_DESCRIPTION OF THE TASK_. For the records below, print the lines from the line with "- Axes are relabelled" through the line with "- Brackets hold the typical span" exactly as written; include both end lines and exclude the rest.

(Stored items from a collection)
-- Opening Marker --

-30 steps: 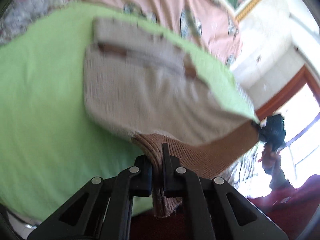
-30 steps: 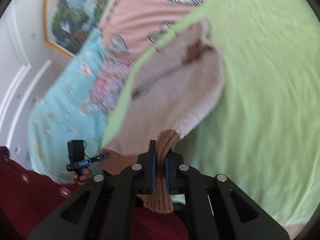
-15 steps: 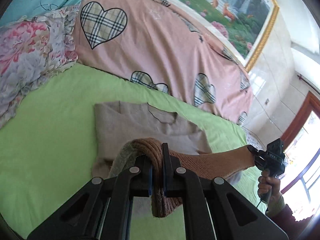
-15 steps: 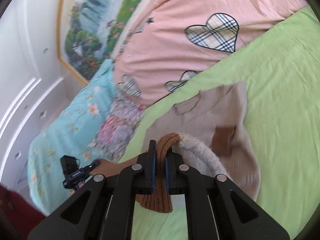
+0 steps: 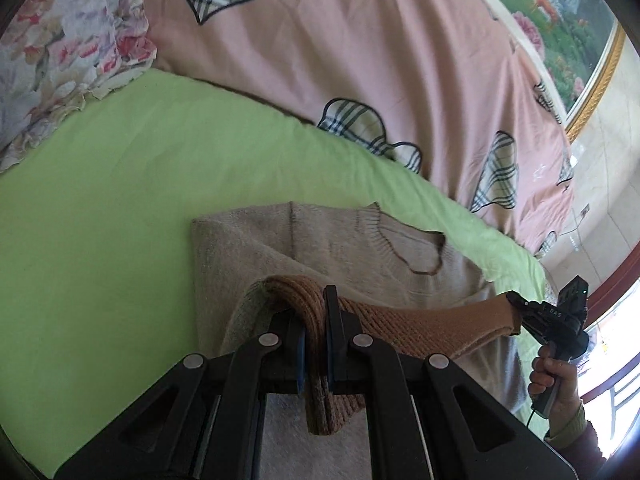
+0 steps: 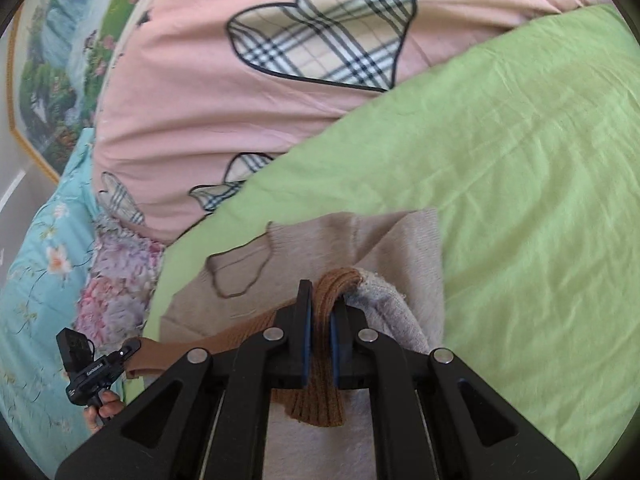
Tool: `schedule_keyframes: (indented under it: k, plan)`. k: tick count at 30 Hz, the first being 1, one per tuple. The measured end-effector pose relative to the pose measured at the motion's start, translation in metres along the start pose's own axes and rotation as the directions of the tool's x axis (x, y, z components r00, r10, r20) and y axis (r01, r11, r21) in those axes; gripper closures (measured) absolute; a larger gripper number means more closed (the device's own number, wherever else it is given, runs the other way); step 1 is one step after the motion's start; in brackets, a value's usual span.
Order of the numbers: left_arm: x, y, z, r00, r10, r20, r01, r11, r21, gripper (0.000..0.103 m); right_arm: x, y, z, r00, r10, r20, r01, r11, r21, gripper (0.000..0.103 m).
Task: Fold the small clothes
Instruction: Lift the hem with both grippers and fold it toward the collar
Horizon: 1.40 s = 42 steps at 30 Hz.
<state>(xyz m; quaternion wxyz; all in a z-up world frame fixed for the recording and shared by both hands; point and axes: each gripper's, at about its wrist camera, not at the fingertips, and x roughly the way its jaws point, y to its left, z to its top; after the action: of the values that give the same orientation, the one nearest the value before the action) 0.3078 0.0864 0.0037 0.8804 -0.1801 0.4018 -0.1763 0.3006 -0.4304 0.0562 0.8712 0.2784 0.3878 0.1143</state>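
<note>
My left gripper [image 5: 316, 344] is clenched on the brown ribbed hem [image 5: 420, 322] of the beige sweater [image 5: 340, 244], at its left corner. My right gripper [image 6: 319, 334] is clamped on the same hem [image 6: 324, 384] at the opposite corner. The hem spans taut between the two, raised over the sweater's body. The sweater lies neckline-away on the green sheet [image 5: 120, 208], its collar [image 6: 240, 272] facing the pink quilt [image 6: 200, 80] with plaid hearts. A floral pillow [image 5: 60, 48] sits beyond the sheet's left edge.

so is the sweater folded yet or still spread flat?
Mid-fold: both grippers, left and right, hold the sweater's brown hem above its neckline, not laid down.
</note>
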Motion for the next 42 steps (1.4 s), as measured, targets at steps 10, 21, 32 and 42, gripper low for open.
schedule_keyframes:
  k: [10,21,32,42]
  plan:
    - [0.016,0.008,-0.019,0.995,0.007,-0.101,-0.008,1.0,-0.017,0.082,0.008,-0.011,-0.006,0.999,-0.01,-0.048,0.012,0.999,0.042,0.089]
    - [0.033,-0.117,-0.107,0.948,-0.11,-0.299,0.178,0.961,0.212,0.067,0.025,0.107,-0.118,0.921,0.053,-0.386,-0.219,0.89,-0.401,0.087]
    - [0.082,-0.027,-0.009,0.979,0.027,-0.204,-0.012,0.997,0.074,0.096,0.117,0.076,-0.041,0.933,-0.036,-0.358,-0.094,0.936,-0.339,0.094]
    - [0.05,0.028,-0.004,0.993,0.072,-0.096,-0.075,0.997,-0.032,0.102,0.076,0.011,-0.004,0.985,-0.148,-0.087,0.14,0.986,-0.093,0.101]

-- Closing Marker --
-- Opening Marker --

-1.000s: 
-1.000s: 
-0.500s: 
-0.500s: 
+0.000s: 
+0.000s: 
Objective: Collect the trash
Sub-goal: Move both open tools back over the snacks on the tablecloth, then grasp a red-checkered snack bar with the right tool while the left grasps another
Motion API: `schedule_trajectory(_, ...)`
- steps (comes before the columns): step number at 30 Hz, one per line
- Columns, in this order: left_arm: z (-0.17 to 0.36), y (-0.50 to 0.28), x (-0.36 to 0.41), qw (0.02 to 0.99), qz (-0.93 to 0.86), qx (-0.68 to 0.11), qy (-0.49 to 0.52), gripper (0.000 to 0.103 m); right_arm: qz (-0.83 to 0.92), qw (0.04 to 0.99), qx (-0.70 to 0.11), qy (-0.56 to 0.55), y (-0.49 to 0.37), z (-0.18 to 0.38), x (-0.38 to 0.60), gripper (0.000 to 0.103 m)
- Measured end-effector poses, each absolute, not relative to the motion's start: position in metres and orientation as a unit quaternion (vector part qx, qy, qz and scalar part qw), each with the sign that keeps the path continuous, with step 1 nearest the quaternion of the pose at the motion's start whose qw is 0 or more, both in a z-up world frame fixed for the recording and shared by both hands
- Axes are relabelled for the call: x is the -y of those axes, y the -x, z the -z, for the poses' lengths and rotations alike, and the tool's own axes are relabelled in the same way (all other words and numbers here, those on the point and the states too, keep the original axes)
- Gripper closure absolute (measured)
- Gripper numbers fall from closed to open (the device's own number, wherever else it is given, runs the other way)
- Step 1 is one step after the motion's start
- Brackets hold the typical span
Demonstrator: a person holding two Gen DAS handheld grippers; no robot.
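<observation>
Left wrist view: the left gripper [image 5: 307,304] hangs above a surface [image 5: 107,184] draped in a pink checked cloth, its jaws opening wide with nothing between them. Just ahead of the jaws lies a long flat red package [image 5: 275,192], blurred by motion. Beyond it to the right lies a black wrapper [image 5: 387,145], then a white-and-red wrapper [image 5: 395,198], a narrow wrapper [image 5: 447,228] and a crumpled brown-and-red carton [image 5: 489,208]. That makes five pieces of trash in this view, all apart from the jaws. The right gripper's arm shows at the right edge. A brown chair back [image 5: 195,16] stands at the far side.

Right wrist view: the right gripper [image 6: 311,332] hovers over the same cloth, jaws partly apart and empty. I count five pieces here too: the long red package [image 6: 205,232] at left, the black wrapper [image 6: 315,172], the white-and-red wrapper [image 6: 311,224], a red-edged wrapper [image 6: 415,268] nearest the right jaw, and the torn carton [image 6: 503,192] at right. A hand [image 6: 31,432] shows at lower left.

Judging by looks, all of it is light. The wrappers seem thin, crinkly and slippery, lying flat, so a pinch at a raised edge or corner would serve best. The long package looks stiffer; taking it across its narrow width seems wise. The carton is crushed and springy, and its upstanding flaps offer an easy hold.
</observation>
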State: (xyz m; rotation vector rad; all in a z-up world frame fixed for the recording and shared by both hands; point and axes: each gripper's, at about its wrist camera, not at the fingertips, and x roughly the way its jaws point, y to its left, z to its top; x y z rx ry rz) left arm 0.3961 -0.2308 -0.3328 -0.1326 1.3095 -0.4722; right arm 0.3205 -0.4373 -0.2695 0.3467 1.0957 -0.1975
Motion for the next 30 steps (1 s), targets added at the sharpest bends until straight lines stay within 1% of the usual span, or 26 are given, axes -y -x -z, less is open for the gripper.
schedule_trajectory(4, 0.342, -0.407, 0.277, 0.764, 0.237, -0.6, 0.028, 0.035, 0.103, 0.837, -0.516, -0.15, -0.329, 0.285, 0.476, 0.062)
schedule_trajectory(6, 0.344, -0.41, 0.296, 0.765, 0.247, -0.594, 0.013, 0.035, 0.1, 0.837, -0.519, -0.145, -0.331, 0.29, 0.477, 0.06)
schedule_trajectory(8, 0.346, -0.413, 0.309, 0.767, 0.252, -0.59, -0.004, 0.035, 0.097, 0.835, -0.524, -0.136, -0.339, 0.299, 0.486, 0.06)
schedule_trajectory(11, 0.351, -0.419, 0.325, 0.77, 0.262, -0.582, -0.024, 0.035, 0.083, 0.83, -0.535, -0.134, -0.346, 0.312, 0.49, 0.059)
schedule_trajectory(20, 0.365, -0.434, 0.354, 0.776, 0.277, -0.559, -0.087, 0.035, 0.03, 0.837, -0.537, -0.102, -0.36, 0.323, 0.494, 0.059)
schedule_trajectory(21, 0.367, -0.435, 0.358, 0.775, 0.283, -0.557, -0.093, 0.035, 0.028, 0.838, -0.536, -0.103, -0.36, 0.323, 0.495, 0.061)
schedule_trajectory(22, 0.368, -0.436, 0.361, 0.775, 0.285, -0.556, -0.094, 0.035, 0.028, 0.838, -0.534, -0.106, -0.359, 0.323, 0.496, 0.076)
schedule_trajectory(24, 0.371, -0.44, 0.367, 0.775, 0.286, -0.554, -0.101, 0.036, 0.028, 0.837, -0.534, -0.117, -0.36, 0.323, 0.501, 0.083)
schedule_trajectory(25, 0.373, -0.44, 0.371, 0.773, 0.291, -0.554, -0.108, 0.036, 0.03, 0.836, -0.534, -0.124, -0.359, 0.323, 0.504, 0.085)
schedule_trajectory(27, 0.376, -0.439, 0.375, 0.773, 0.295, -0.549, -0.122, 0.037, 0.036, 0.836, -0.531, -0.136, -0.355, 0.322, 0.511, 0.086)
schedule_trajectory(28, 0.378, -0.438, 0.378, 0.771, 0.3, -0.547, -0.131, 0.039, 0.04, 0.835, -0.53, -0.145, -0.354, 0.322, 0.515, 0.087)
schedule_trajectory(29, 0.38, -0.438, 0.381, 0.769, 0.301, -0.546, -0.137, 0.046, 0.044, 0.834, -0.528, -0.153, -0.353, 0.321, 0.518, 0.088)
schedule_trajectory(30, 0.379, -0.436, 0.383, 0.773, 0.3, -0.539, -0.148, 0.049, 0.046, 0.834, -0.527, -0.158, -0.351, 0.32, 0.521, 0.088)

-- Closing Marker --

_OUTPUT OF THE EXERCISE_.
- Axes are relabelled for the call: x is the -y of those axes, y the -x, z the -z, for the poses' lengths and rotations alike, and the tool's own axes are relabelled in the same way (all other words and numbers here, those on the point and the states too, keep the original axes)
- Gripper closure absolute (measured)
- Gripper numbers fall from closed to open (the device's own number, wherever else it is given, runs the other way)
- Step 1 is one step after the motion's start
- Brackets hold the typical span

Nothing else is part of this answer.